◆ What this task involves ◆
Give back the full set of entries that follows, exactly as written.

◆ Exercise inputs ◆
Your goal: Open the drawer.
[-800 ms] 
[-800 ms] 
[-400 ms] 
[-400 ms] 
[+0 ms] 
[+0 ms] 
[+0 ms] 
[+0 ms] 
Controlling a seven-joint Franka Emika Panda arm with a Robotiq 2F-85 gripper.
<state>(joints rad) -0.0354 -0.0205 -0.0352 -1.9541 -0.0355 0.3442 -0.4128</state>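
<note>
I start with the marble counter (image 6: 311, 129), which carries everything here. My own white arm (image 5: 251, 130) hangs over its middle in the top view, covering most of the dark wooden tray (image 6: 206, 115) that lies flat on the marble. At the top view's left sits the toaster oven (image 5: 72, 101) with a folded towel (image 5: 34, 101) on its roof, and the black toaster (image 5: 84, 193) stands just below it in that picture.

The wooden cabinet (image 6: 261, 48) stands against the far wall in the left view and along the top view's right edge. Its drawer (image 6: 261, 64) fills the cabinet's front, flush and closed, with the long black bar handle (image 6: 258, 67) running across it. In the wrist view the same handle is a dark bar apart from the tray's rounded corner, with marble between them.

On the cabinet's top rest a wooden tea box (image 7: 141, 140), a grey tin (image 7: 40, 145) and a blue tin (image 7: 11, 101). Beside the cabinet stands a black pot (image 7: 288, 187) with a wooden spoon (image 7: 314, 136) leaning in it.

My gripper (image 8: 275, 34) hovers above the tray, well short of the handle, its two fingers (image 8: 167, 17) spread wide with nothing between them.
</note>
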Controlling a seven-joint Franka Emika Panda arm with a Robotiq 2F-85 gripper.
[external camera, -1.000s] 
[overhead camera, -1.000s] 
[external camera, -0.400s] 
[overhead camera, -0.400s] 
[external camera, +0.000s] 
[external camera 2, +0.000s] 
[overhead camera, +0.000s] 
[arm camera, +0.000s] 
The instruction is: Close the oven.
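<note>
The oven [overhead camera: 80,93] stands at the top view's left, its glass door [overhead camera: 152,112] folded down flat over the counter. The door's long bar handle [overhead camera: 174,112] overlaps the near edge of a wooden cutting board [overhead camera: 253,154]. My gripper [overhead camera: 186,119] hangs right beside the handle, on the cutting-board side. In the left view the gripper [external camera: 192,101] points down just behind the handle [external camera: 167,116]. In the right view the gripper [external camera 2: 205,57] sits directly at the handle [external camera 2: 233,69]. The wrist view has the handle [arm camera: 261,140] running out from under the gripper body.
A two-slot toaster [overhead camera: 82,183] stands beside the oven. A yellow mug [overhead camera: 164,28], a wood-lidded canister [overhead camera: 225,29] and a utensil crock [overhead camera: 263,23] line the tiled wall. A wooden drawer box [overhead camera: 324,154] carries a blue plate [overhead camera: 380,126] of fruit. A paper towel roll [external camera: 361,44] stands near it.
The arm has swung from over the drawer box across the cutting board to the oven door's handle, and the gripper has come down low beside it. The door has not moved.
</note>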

◆ Solution ◆
Your goal: Open the drawer.
[-800 ms] 
[-800 ms] 
[-400 ms] 
[-400 ms] 
[+0 ms] 
[+0 ms] 
[+0 ms] 
[+0 ms] 
Controlling a seven-joint Franka Emika Panda arm with a Robotiq 2F-85 gripper.
<state>(joints rad) -0.0354 -0.0205 -0.0352 -1.9541 -0.0355 0.3442 -0.4128</state>
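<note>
I start with the marble counter (image 6: 311, 129), which carries everything here. My own white arm (image 5: 251, 130) hangs over its middle in the top view, covering most of the dark wooden tray (image 6: 206, 115) that lies flat on the marble. At the top view's left sits the toaster oven (image 5: 72, 101) with a folded towel (image 5: 34, 101) on its roof, and the black toaster (image 5: 84, 193) stands just below it in that picture.

The wooden cabinet (image 6: 261, 48) stands against the far wall in the left view and along the top view's right edge. Its drawer (image 6: 261, 64) fills the cabinet's front, flush and closed, with the long black bar handle (image 6: 258, 67) running across it. In the wrist view the same handle is a dark bar apart from the tray's rounded corner, with marble between them.

On the cabinet's top rest a wooden tea box (image 7: 141, 140), a grey tin (image 7: 40, 145) and a blue tin (image 7: 11, 101). Beside the cabinet stands a black pot (image 7: 288, 187) with a wooden spoon (image 7: 314, 136) leaning in it.

My gripper (image 8: 275, 34) hovers above the tray, well short of the handle, its two fingers (image 8: 167, 17) spread wide with nothing between them.
</note>
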Controlling a seven-joint Franka Emika Panda arm with a Robotiq 2F-85 gripper.
[external camera, -1.000s] 
[overhead camera, -1.000s] 
[external camera, -0.400s] 
[overhead camera, -0.400s] 
[external camera, +0.000s] 
[external camera 2, +0.000s] 
[overhead camera, +0.000s] 
[arm camera, +0.000s] 
The instruction is: Close the oven.
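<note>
The oven [overhead camera: 80,93] stands at the top view's left, its glass door [overhead camera: 152,112] folded down flat over the counter. The door's long bar handle [overhead camera: 174,112] overlaps the near edge of a wooden cutting board [overhead camera: 253,154]. My gripper [overhead camera: 186,119] hangs right beside the handle, on the cutting-board side. In the left view the gripper [external camera: 192,101] points down just behind the handle [external camera: 167,116]. In the right view the gripper [external camera 2: 205,57] sits directly at the handle [external camera 2: 233,69]. The wrist view has the handle [arm camera: 261,140] running out from under the gripper body.
A two-slot toaster [overhead camera: 82,183] stands beside the oven. A yellow mug [overhead camera: 164,28], a wood-lidded canister [overhead camera: 225,29] and a utensil crock [overhead camera: 263,23] line the tiled wall. A wooden drawer box [overhead camera: 324,154] carries a blue plate [overhead camera: 380,126] of fruit. A paper towel roll [external camera: 361,44] stands near it.
The arm has swung from over the drawer box across the cutting board to the oven door's handle, and the gripper has come down low beside it. The door has not moved.
</note>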

As written, the answer is complete.